Problem requirements:
Which lines in the records below mention the word "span"? Copy each one out.

Items listed in a dataset
· · · ·

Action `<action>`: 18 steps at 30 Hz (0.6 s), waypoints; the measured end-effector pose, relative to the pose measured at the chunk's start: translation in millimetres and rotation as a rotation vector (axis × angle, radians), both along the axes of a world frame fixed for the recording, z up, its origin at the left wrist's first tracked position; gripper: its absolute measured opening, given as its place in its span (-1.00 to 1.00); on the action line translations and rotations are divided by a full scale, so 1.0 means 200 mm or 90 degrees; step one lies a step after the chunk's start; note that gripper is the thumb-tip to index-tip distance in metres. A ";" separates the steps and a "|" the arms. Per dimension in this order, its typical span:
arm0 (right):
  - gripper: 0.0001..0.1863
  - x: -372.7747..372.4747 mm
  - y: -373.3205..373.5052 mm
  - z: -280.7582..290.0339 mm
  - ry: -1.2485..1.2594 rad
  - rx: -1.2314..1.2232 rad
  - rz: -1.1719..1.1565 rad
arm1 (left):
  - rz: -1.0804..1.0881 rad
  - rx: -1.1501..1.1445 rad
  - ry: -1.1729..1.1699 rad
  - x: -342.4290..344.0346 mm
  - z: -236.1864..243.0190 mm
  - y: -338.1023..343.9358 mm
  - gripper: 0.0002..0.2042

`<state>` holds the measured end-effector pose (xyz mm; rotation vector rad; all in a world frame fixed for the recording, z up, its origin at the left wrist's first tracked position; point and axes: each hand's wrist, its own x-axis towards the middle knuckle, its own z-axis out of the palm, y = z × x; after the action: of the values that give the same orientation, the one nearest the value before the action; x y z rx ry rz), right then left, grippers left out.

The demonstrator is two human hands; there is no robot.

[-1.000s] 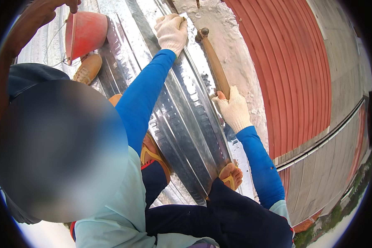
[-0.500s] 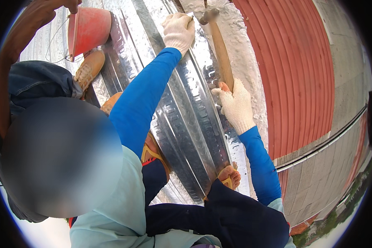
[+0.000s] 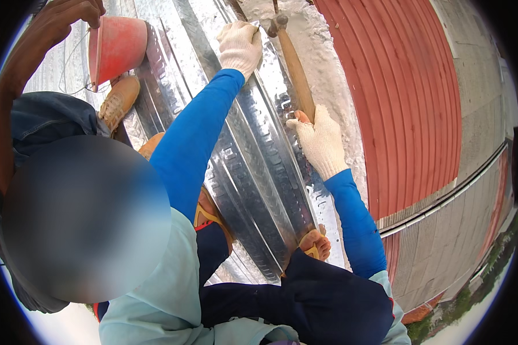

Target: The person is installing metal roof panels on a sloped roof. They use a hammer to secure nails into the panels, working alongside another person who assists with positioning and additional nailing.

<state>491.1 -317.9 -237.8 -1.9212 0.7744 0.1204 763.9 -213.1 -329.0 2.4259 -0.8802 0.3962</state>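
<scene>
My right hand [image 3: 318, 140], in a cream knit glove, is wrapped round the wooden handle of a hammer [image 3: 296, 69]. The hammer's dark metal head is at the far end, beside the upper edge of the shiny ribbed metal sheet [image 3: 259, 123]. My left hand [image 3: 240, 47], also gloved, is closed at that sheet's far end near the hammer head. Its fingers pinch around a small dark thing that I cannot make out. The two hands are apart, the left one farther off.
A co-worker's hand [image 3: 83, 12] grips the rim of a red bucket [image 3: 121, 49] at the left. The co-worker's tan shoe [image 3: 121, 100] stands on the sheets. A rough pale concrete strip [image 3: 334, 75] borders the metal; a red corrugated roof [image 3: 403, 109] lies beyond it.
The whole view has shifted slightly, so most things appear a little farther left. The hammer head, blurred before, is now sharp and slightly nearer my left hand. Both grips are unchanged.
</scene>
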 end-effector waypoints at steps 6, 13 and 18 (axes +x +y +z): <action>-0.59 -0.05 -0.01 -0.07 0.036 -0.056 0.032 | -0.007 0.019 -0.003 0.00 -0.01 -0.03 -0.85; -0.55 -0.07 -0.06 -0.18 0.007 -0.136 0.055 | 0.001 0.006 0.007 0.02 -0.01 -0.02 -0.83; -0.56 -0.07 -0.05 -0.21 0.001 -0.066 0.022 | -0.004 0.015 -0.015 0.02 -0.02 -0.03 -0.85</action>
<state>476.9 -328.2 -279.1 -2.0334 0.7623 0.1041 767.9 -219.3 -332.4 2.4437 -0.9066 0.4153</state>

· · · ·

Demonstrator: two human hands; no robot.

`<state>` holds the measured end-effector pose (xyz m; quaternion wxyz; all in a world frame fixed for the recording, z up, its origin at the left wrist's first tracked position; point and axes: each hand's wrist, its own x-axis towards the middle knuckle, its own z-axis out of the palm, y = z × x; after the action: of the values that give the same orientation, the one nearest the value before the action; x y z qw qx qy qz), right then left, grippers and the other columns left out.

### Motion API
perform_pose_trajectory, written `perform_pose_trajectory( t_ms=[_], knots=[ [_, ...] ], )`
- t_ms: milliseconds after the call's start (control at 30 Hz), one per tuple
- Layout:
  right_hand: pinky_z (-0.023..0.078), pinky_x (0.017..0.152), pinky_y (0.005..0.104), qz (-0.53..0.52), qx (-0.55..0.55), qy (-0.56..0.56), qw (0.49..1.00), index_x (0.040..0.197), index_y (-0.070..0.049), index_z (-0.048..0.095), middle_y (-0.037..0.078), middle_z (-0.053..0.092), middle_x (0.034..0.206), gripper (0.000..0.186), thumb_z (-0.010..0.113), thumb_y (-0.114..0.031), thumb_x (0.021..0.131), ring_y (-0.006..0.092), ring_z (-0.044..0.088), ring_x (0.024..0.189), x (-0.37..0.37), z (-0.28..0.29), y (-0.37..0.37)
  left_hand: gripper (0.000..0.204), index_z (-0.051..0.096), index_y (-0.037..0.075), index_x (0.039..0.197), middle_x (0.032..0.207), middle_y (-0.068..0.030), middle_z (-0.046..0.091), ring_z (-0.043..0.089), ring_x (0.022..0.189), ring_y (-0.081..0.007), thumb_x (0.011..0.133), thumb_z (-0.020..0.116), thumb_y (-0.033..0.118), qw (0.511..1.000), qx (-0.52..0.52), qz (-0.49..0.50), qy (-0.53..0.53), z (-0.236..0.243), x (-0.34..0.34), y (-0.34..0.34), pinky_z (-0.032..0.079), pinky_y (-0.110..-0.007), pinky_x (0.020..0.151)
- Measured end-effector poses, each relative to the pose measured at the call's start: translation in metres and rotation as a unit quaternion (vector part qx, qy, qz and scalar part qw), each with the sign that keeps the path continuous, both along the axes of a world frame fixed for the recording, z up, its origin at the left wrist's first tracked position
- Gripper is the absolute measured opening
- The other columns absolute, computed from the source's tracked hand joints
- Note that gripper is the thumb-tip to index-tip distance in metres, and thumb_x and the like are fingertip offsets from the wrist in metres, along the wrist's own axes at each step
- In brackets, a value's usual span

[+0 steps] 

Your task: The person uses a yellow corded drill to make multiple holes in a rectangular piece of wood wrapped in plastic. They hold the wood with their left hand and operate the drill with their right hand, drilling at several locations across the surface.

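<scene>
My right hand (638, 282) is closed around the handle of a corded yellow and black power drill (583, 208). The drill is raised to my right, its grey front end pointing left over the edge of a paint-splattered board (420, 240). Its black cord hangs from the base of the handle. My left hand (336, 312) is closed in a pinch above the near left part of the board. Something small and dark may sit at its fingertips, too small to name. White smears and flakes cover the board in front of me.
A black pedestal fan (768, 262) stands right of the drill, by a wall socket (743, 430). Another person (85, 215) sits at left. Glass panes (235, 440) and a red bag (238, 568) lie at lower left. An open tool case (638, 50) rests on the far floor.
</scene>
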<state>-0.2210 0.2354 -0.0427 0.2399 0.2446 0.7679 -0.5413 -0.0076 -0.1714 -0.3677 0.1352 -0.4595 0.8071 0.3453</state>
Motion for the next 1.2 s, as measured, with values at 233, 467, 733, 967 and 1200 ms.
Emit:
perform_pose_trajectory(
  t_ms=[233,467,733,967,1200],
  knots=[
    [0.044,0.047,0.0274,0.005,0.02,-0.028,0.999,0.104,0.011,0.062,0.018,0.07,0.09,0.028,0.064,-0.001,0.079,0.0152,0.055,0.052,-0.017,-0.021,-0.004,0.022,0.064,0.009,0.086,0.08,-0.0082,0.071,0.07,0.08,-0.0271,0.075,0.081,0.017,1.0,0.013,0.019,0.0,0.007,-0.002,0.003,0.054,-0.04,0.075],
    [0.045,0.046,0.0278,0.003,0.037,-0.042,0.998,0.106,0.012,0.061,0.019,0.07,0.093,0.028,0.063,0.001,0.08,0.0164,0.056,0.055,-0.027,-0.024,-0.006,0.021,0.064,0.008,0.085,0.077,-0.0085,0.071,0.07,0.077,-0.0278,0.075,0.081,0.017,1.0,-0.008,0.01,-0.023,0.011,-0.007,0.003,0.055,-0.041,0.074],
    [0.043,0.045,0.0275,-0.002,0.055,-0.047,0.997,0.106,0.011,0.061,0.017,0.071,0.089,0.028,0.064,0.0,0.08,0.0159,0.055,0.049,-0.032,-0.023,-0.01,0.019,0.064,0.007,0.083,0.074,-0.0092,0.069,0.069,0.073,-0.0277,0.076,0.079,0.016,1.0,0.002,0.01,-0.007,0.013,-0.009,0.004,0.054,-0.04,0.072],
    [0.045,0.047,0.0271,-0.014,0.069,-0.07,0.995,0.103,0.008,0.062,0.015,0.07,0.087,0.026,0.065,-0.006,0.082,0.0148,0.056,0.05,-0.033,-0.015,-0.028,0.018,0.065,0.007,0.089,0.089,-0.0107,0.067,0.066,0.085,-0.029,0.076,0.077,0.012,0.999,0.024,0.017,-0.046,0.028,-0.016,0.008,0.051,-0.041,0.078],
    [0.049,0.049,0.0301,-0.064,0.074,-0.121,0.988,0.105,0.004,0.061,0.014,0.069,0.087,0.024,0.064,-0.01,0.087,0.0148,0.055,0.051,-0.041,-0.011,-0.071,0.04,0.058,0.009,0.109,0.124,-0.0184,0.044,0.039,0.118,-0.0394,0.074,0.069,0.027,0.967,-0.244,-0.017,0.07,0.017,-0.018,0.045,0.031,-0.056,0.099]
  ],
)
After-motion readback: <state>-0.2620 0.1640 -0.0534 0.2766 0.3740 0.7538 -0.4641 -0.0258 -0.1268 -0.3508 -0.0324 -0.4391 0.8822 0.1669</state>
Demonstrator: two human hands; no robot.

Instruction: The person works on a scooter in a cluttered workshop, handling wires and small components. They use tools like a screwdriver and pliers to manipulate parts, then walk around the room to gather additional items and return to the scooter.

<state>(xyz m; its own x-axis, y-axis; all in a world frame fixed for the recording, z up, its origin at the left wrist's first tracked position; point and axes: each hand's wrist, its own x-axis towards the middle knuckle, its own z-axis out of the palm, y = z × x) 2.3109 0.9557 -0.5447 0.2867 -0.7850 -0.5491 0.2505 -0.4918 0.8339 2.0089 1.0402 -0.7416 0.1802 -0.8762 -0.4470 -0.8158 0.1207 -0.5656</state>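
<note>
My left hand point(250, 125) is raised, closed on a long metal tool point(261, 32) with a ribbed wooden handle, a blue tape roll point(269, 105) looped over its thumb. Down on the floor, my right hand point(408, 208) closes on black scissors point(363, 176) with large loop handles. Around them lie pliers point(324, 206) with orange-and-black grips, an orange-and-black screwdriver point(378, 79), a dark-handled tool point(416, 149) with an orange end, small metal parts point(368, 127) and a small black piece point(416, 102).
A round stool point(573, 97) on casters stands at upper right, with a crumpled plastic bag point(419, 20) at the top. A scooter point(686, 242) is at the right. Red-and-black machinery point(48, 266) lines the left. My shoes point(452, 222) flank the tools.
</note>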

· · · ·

Response for this exercise:
Action `<action>`: 18 steps at 30 Hz (0.6 s), waypoints; the measured end-effector pose, relative to the pose measured at the chunk's start: translation in millimetres and rotation as a rotation vector (axis × angle, radians), both along the axes of a world frame fixed for the recording, z up, its origin at the left wrist's first tracked position; gripper: its absolute measured opening, given as its place in its span (-1.00 to 1.00); on the action line translations and rotations are divided by a full scale, so 1.0 means 200 mm or 90 degrees; step one lies a step after the chunk's start; note that gripper is the thumb-tip to index-tip distance in metres. A ";" separates the steps and a "|" the arms. Per dimension in this order, its typical span:
- In brackets, a value's usual span

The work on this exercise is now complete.